Congressional legislators and privacy advocates are urging Congress to get off the dime and enact a national consumer privacy law to guard against surveillance overreach as governments and tech businesses compile geolocation data to slow the spread of the coronavirus (COVID-19).
Even if lawmakers were to feel the wind behind their backs to construct a national consumer privacy law, they will be playing catch up. To help track the movement of citizens, a number of governments are using, or considering using, big data analysis and artificial intelligence technology to collect data on peoples’ contacts to encircle the virus as best as can be done at this point.
While Covid-19 has made such activities a necessity now, that data collection has raised questions on consumers’ privacy rights and how the federal government intends to handle the information once the national emergency ends or at the least ebbs. In the U.S., federal, state and local governments through the Centers for Disease Control and Prevention are already receiving geolocation metadata from mobile advertising aggregators and companies to understand people’s movements during pandemic, according to recent reports. Google is also contributing a huge storehouse of data to similar initiatives.
Despite the importance of tracing individuals’ movements to establish possible Covid-19 infections, the potential exists to compromise individuals’ civil liberties and perhaps their safety, legislators said.

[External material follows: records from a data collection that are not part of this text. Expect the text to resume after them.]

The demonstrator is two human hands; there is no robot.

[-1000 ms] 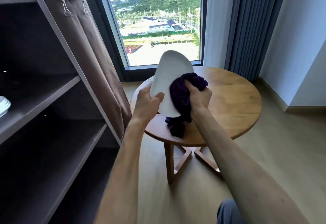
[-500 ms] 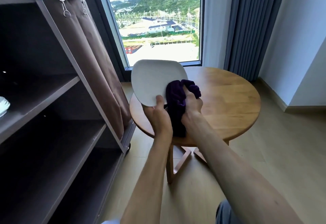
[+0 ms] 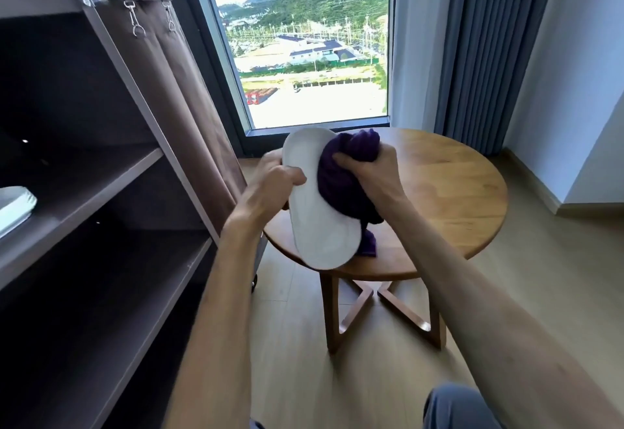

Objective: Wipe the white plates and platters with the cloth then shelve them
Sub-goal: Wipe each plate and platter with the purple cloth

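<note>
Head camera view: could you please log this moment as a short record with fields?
platter: white oval platter, held tilted above the round wooden table
left hand: left hand grips the platter's left rim
right hand: right hand holds the purple cloth against the platter
shelf: brown shelf unit at left, white dish on one shelf
stage: wiping, not yet shelved
</note>
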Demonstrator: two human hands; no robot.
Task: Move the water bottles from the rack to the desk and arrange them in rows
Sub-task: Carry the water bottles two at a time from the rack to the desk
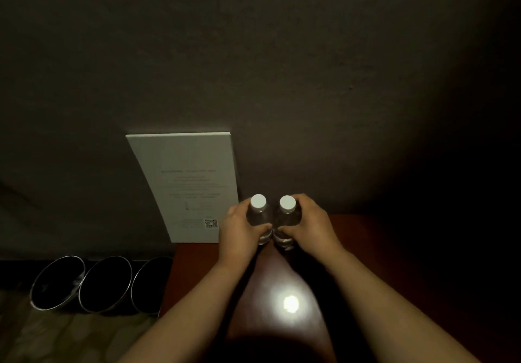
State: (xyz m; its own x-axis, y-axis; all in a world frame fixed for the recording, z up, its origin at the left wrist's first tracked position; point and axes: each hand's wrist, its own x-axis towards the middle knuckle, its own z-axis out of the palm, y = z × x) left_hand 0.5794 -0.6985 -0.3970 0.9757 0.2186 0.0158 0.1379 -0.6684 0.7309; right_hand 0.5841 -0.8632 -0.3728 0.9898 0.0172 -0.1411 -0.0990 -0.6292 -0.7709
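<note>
Head view: two clear bottles with white caps are being held upright, side by side, at the far end of a reddish desk (282,283). The left bottle (258,214) is being gripped by the left hand (239,231), the right bottle (287,214) by the right hand (311,226), fingers curled round each. A white card (186,182) is being leaned against the wall just left.

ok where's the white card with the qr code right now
In the head view the white card stands propped against the wall at the desk's far left corner, just left of the two bottles the hands hold.
</note>
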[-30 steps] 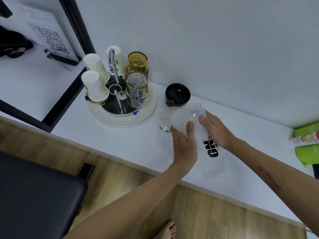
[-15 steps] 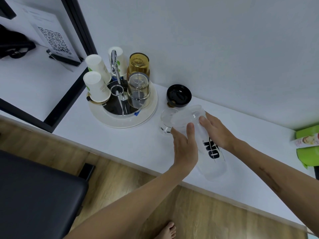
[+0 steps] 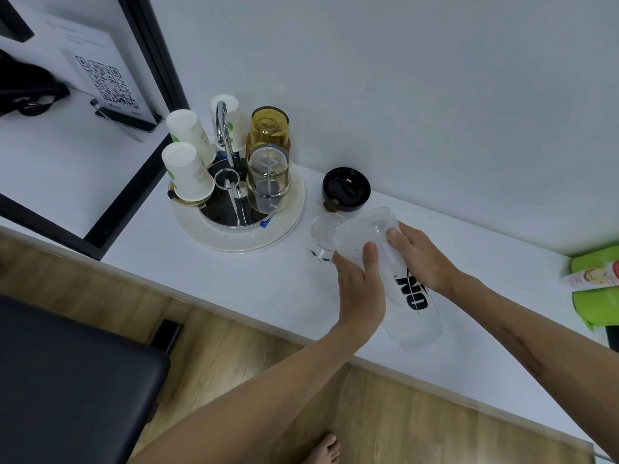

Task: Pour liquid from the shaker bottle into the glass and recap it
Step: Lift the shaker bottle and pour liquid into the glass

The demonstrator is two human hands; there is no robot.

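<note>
A clear plastic shaker bottle (image 3: 410, 296) with black lettering is tilted, its open mouth over a small clear glass (image 3: 322, 239) that stands on the white counter (image 3: 234, 279). My left hand (image 3: 360, 286) grips the bottle near its neck from the near side. My right hand (image 3: 420, 259) holds the bottle's far side. The bottle's black cap (image 3: 346, 189) lies upside down on the counter just behind the glass, near the wall.
A round white tray (image 3: 234, 236) to the left carries upturned paper cups (image 3: 186, 172), a clear glass, an amber glass and a chrome handle. A QR-code sign stands on a black-framed shelf at left. Green items (image 3: 596, 289) lie at far right. A black seat sits below left.
Both hands and the tilted bottle hold almost the same pose over the glass; only the camera view has shifted slightly.
</note>
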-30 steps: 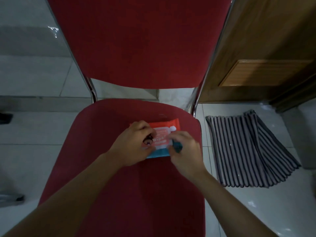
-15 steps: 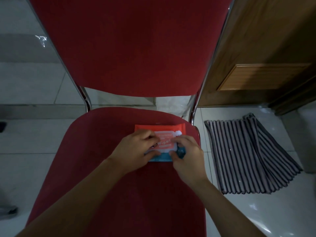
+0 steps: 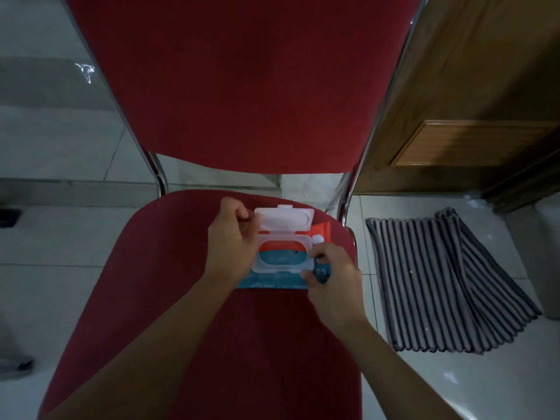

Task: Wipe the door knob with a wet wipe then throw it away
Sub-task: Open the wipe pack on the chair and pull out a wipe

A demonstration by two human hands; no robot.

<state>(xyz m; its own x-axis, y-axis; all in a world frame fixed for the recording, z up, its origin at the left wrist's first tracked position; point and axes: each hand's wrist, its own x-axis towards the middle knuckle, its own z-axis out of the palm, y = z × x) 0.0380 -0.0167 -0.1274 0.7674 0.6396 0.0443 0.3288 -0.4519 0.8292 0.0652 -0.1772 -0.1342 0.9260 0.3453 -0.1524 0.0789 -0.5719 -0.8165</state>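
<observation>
A red and teal wet wipe pack (image 3: pixel 321 272) lies flat on the seat of a red chair (image 3: pixel 212 328). Its white plastic flip lid (image 3: pixel 285 219) stands swung back and open, showing the oval opening (image 3: pixel 283 253) with the seal sticker still over it. My left hand (image 3: pixel 231 244) rests on the pack's left end, with its fingertips pinching the lid's left edge. My right hand (image 3: pixel 333 275) presses on the pack's right front corner, thumb against the lid frame. No door knob is in view.
A brown wooden door (image 3: pixel 472 95) with a louvred vent stands at the right, behind the chair. A grey striped mat (image 3: pixel 448 280) lies on the white tiled floor below it. The chair's tall red backrest (image 3: pixel 242 80) fills the upper middle.
The pack's lid was closed under both hands; now it is flipped back and open. My left hand has moved up to the lid's edge. The view has shifted slightly closer.
</observation>
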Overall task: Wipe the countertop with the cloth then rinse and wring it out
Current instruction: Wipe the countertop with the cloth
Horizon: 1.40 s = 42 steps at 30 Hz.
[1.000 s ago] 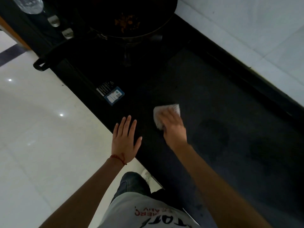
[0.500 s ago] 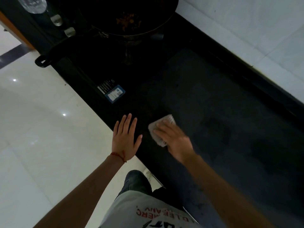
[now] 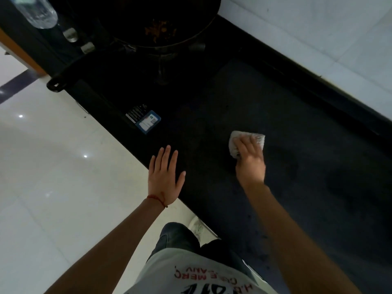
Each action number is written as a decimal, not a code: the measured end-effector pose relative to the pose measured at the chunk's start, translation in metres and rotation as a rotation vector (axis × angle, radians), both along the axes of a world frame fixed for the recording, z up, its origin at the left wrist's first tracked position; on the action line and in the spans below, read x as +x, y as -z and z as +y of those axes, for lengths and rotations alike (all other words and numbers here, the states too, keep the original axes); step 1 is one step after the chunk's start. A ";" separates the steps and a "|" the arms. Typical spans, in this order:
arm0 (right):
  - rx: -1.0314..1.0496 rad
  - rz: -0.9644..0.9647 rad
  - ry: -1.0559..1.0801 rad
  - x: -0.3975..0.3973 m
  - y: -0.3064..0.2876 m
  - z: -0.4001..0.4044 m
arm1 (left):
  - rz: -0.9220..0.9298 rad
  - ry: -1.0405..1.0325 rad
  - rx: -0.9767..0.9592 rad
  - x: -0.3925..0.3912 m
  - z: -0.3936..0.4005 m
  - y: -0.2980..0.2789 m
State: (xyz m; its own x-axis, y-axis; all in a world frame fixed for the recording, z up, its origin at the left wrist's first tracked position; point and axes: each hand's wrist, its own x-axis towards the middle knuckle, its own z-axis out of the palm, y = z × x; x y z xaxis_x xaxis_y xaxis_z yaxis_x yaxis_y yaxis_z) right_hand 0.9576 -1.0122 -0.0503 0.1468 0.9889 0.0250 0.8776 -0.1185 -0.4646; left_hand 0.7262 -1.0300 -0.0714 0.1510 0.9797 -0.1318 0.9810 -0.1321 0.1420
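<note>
The right hand's (image 3: 250, 164) fingers (image 3: 247, 146) curl down over a small crumpled white cloth (image 3: 247, 143), pressing it flat onto the dark matte worktop (image 3: 307, 166). The left hand (image 3: 164, 177) lies palm down at the worktop's near edge, fingers straight and slightly spread, well left of the cloth. Beyond the cloth, a black round wok (image 3: 161, 22) sits at the worktop's far end, with a blue-and-white label (image 3: 147, 123) between.

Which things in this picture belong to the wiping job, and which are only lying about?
Belong to the job:
- cloth, under the right hand
- countertop

Only lying about:
- wok on the stove
- plastic bottle
- blue label
</note>
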 end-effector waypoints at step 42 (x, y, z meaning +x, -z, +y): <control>0.439 0.438 1.595 0.006 -0.058 -0.601 | -0.454 1.302 -0.323 0.244 -0.299 -0.051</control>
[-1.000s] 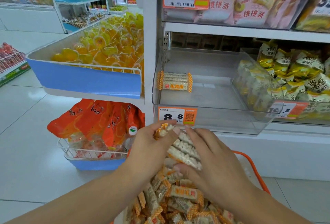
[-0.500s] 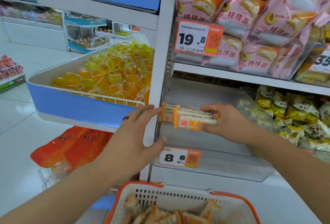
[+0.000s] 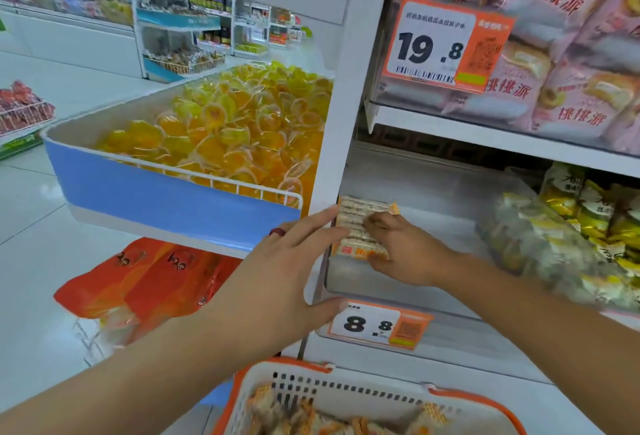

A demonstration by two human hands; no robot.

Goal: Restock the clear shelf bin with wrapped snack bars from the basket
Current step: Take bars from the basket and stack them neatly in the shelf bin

For example, last week, White House senior advisor Jared Kushner asked health groups to compile a system to track why patients ask for care, Politico reported.
“The collection of consumer location data to track the coronavirus, although well intentioned and possibly necessary at this time, further underscores the need for uniform, national privacy legislation,” said Roger Wicker (R-MS), who chairs the Senate Commerce, Science and Transportation Committee, in an opening statement at a “paper hearing” on big data and the coronavirus. (via The Hill).
Through a series of questions and answers (to comply with Covid-19 meeting restrictions) the committee said it is examining “recent uses of aggregate and anonymized consumer data to identify potential hotspots of Covid-19 transmission and to help accelerate the development of treatments.” And, it is also looking at “how consumers’ privacy rights are being protected and what the U.S. government plans to do with Covid-19 related data collected at the end of this national emergency,” officials said.
Sen. Maria Cantwell (D-WA), the ranking member of the committee, urged Congress to define a framework to protect privacy rights. “We must guard against vaguely defined and non-transparent government initiatives with our personal data,” she said. “Because rights and data surrendered temporarily during an emergency can become very difficult to get back.” (via The Hill).
Last summer, the Trump White House called on Congress to revive the National Security Agency’s (NSA) controversial dragnet to collect phone and text data on millions of Americans, despite the agency’s earlier recommendation to abandon the law. No national consumer privacy law shields individuals from businesses capturing their personal data. California’s Consumer Privacy Act (CCPA), which became effective on January 1, 2020, provides a template for a uniform, federal code but legislators have yet to model it.
"The United States does not have a comprehensive privacy law to protect Americans’ personal information,” Michelle Richardson, the director of the Center for Democracy and Technology’s Privacy and Data Project, wrote in her opening statement. “This has led to the explosion of risky and exploitive data-driven behaviors in the vast unregulated space in between. It has reduced public trust in technology companies, and as a result, may discourage people from using legitimate services or waste precious time and resources on untested products.”
The CCPA, which resembles the European Union’s General Data Protection Regulation, gives the state’s 40 million residents the right to require a business to disclose the types of personal information it collects on the consumer, where that information is collected and whether it’s being sold or shared, and to opt out of the whole thing.
Some 25 governments worldwide have enacted surveillance measures to combat Covid-19, according to a OneZero report. The list includes Argentina, Australia, Austria, Belgium, Brazil, China, Dubai, Ecuador, Germany, Hong Kong, India, Indonesia, Iran, Israel, Italy, Kenya, Norway, Pakistan, Poland, Russia, Singapore, South Africa, South Korea, Switzerland, Taiwan, Thailand, United Kingdom and the United States.